■ What needs to be done
Return the records exactly, from the first line through the "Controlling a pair" line.

****************************************

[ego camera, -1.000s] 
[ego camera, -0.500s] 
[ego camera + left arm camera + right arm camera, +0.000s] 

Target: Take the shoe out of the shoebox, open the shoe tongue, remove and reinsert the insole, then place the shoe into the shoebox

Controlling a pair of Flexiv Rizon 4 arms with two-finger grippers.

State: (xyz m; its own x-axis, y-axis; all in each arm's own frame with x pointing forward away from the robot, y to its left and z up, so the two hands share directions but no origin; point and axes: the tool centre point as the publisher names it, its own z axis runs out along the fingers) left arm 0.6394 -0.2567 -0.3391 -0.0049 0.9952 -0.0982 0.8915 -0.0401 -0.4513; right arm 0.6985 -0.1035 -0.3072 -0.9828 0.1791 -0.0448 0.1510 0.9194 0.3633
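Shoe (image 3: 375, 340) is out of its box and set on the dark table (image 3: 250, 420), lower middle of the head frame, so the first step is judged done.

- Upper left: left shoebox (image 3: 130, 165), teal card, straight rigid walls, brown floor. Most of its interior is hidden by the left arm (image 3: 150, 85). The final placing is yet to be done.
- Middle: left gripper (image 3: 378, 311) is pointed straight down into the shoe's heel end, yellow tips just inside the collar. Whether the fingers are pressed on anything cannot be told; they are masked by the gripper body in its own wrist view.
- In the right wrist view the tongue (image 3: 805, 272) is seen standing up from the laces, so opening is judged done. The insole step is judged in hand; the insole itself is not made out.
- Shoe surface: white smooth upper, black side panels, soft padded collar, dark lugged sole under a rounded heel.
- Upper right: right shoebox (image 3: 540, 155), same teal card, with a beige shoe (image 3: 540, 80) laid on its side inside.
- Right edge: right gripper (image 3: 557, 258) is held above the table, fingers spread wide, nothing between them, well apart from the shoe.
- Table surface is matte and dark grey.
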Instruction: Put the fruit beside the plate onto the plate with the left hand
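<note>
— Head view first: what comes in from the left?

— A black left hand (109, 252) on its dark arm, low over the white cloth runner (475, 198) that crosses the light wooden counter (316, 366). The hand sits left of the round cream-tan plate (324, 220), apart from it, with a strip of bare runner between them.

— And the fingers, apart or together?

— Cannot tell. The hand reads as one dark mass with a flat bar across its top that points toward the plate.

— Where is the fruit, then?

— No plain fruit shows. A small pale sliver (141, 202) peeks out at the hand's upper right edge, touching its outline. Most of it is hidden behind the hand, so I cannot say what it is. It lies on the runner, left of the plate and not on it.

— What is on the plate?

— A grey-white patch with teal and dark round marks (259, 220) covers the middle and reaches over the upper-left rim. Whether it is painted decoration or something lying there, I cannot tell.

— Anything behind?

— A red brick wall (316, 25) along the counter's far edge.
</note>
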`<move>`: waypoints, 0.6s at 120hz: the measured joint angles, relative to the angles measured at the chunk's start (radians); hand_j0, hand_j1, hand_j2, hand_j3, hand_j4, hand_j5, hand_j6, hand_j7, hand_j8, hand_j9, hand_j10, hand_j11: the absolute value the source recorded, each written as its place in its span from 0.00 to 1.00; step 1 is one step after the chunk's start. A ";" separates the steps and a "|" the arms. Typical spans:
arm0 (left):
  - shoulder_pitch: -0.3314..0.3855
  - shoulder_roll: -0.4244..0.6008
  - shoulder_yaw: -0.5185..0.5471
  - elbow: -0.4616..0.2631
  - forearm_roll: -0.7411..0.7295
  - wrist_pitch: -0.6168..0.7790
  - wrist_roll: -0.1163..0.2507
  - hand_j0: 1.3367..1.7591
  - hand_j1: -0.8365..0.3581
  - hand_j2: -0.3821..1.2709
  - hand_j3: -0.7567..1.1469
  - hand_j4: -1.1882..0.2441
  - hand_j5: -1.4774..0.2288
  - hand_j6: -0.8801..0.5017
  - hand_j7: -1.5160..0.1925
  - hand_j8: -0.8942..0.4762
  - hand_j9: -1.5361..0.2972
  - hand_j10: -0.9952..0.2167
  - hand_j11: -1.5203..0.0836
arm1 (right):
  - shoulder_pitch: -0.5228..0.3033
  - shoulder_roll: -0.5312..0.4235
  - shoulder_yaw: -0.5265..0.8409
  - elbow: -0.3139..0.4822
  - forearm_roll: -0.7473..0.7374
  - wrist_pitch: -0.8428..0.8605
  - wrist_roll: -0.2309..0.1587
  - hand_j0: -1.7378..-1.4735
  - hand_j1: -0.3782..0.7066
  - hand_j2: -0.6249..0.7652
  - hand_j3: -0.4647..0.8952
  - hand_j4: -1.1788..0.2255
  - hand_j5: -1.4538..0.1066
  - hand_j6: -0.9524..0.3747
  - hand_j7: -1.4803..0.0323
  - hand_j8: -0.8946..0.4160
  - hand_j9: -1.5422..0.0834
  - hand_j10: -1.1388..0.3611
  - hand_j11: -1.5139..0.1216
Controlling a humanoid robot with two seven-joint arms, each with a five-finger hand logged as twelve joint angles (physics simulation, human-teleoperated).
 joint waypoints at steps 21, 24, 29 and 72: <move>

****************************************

■ Response
[ego camera, -1.000s] 
[ego camera, -0.500s] 
[ego camera + left arm camera + right arm camera, +0.000s] 

Target: Take the shoe out of the shoebox, open the shoe tongue, remove and reinsert the insole, then place the shoe into the shoebox

Controlling a pair of Flexiv Rizon 4 arms with two-finger grippers.

This exercise requires no additional output.